If a volunteer has a major issue (such as an allegation of harassment by another volunteer or MTI Professional manager or director), or a serious issue on policy, he, or she, may also approach the COO in the first instance. Similarly proposed changes or enhancements to this document should be sent to the COO. Alternatively, at his, or her, discretion the employee may take the issue directly to the MAD. The MAD will consult with whom she deems necessary to resolve the issue, (again on a strict need to know basis). Irrespective of whom a volunteer approaches, in most cases MTI aim to resolve the matter informally. If however, the matter is one for which a volunteer feels that they need a formal response, then issue should be submitted in writing. In such cases MTI board of directors commit to give a formal written response within 10 working days.

4.7            References.

The MTI reserves the right to take up references as part of appointing volunteers to roles within the company.

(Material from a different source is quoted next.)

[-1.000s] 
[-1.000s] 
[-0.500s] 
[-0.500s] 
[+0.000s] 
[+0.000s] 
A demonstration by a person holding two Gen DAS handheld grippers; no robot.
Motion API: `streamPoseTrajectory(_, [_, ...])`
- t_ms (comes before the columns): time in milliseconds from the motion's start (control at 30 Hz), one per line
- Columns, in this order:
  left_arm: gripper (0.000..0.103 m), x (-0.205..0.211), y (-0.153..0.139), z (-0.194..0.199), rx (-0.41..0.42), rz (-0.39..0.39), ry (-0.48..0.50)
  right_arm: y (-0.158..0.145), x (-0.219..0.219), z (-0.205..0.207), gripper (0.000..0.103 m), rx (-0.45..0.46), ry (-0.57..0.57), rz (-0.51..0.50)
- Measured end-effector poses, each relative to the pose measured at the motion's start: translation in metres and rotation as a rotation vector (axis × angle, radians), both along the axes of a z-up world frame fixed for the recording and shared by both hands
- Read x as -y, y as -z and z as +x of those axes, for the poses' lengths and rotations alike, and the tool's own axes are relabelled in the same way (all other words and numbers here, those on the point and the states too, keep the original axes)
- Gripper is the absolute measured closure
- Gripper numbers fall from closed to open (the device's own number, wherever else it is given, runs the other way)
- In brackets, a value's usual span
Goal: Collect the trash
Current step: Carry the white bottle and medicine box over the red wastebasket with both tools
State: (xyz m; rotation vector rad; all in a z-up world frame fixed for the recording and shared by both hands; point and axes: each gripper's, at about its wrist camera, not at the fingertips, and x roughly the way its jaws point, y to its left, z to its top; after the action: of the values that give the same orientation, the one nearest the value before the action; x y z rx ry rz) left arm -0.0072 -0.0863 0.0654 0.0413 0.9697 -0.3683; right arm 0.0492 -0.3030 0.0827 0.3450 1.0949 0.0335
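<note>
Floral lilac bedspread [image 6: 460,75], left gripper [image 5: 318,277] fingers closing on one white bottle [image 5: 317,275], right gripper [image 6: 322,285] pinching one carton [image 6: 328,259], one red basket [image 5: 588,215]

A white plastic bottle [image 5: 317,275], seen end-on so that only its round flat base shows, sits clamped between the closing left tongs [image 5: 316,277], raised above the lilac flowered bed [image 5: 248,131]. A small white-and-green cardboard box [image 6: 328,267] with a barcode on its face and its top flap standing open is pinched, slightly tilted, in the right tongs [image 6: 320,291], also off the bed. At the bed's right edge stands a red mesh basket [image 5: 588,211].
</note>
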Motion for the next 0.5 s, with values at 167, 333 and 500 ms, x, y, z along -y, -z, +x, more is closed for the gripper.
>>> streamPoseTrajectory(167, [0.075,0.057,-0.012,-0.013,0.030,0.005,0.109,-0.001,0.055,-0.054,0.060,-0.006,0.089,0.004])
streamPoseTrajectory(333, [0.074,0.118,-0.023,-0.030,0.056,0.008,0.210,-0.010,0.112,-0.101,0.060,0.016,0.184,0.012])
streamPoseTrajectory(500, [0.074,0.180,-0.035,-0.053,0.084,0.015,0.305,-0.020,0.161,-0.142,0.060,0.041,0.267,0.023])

If MTI receives a verbal or written request for references for an employee from a potential future employer, the following policy shall apply

·                    If the volunteer is current engaged in a role or position with MTI, the written reference shall read:

“{name} has been Volunteer with MTI for {years} {Months} and his or her current or last role or position within the company is {title}, the performance of the volunteer during this time has been satisfactory.”

The MTI policy as documented here will be appended to the above text.

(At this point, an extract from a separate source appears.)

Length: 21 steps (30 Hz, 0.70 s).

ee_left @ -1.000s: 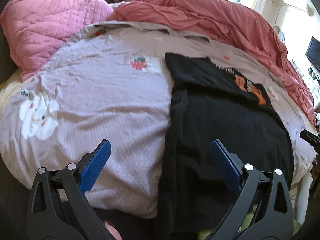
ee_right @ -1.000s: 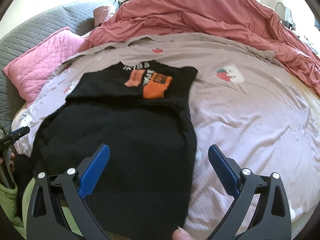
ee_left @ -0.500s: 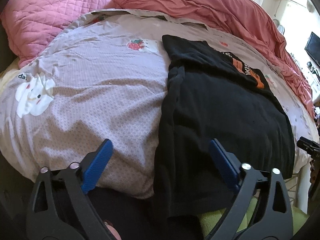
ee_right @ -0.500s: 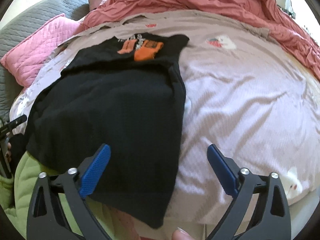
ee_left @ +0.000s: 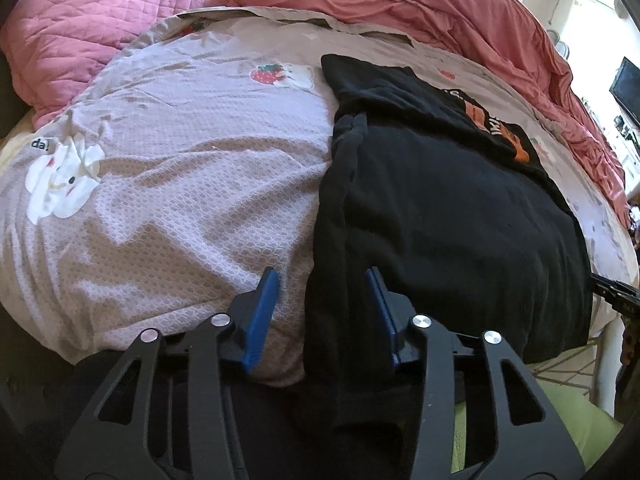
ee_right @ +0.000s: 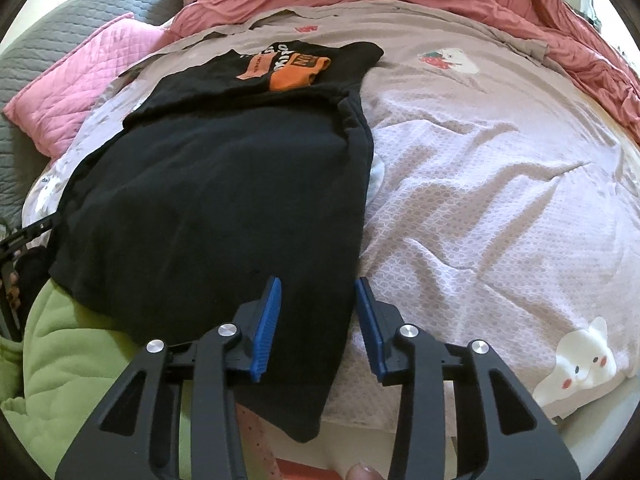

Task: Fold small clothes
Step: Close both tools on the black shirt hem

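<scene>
**Black garment at near bed edge: both grippers narrowing on the hem corners**

Position: black t-shirt [ee_right: 224, 184] lies flat on the lilac patterned bedspread [ee_right: 500, 208], long axis running away from the cameras; far end carries an orange-and-white print [ee_right: 296, 68]; near hem droops over the bed edge toward a green padded item [ee_right: 80, 368] below.

Left gripper [ee_left: 322, 312]: jaws have just been closing; partly apart, straddling the garment's left side edge near the hem; one blue pad over bedspread, the other over black cloth; cloth lies between them but I cannot see the pads pressing on it, so not yet a grip by my reading.

Right gripper [ee_right: 318, 316]: jaws likewise have just been closing; partly apart, the right side edge of the shirt between them; no visible pinch yet.

Handling judgement: thin knit, light, wholly limp; will sag and drape from any held point; no fragility; low slip against ribbed pads, though a single layer could slide out if the bite is shallow.

Where to hold: the two hem corners, each taken just inside the side seam so both layers are caught; matched height on both sides, else the fold line skews.

Risk: bedspread is soft and wrinkled [ee_left: 192, 216]; a deep bite may pick it up with the shirt.

Surroundings: pink quilted pillow [ee_left: 88, 28]; coral duvet [ee_left: 420, 8] bunched at far side.
</scene>
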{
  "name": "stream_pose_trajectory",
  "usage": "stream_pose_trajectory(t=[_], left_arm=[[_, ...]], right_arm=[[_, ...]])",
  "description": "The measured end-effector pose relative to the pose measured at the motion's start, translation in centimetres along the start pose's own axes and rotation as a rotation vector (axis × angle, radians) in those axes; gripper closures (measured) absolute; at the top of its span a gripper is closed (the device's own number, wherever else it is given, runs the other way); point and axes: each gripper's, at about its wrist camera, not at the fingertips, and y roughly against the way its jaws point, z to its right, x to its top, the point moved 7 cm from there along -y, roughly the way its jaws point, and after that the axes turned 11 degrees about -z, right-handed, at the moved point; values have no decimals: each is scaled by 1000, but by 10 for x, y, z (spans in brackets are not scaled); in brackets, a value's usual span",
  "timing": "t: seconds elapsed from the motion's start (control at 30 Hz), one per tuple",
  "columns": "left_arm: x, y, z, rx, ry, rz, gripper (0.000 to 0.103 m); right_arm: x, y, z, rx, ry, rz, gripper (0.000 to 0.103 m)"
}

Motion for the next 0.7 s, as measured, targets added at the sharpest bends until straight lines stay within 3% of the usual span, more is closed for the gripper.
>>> stream_pose_trajectory(t=[0.07, 0.13, 0.17, 0.4, 0.6, 0.7], left_arm=[[0, -1, 0, 0, 0, -6, 66], [0, -3, -1, -4, 5, -11, 66], [-1, -4, -2, -6, 10, -14, 66], [-1, -5, -1, -16, 7, -26, 67], [0, -8, 4, -21, -22, -20, 84], [-1, -8, 8, -12, -31, -25, 84]], right_arm=[[-1, -1, -1, -1, 8, 2, 74], [0, 3, -2, 5, 20, 10, 92], [1, 7, -4, 22, 26, 16, 94], [12, 18, -16, 96, 57, 49, 94], [5, -2, -10, 100, 24, -7, 79], [2, -8, -8, 113, 13, -14, 78]])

·                    In all other cases the written reference shall read:

“With respect to your request for a reference for {name}. It is against the policy of the MTI to provide a reference in this instance” This is totality of the statement; the policy as defined here shall not be divulged or discussed.

One of the above written statements forms the limit of MTI’s obligation to the volunteer and to the requester for the reference. MTI will not enter into any further discussion concerning the volunteer either verbal or written.

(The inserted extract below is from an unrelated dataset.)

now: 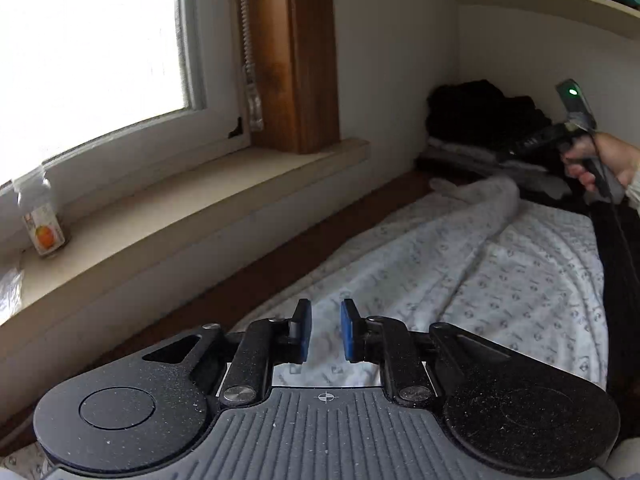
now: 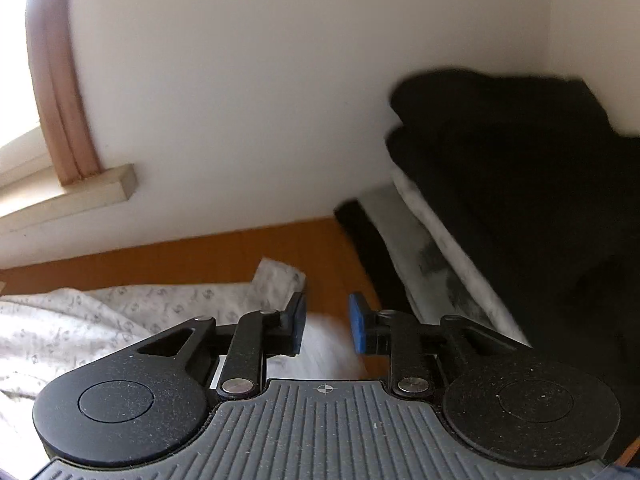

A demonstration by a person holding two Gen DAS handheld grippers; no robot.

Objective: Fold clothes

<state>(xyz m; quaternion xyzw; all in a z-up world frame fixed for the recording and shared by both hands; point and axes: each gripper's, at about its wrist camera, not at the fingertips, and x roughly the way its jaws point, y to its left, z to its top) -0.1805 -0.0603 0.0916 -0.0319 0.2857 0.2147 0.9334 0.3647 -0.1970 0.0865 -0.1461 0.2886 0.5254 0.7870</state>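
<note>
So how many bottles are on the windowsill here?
1. A clear bottle with an orange-fruit label stands at the left end of the windowsill, below the window, in the left wrist view. The sill's far left runs out of frame, so more could be hidden.

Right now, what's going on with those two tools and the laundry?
Left tool open, empty. Right tool open, empty. White patterned garment lies spread, rumpled. Folded stack sits ahead by the wall.

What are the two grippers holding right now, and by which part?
Nothing. The left gripper and the right gripper both stand open with empty gaps above the patterned white garment.
</note>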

5.            Professionalism.

5.1            Behavior

Volunteers are not paid for what they do in the context of MTI. However this does not mean that they are not required to maintain professional attitudes, ethics and behavior in all MTI settings. What is acceptable behavior in a social context may not be appropriate in a volunteer context. Thus there are certain behavioral and ethical considerations associated with professionals which we expect volunteers to respect and exhibit in the MTI context.

·                    A professional is service orientated; his or her behavior should be dictated by delivering a consistent level of expertise, and to achieve an agreed objective.

·                    A professional’s behavior is ethical. There are agreed codes of practice and behavior associated with a profession. These act as limits of freedom as to how a professional carries out his, or her, work.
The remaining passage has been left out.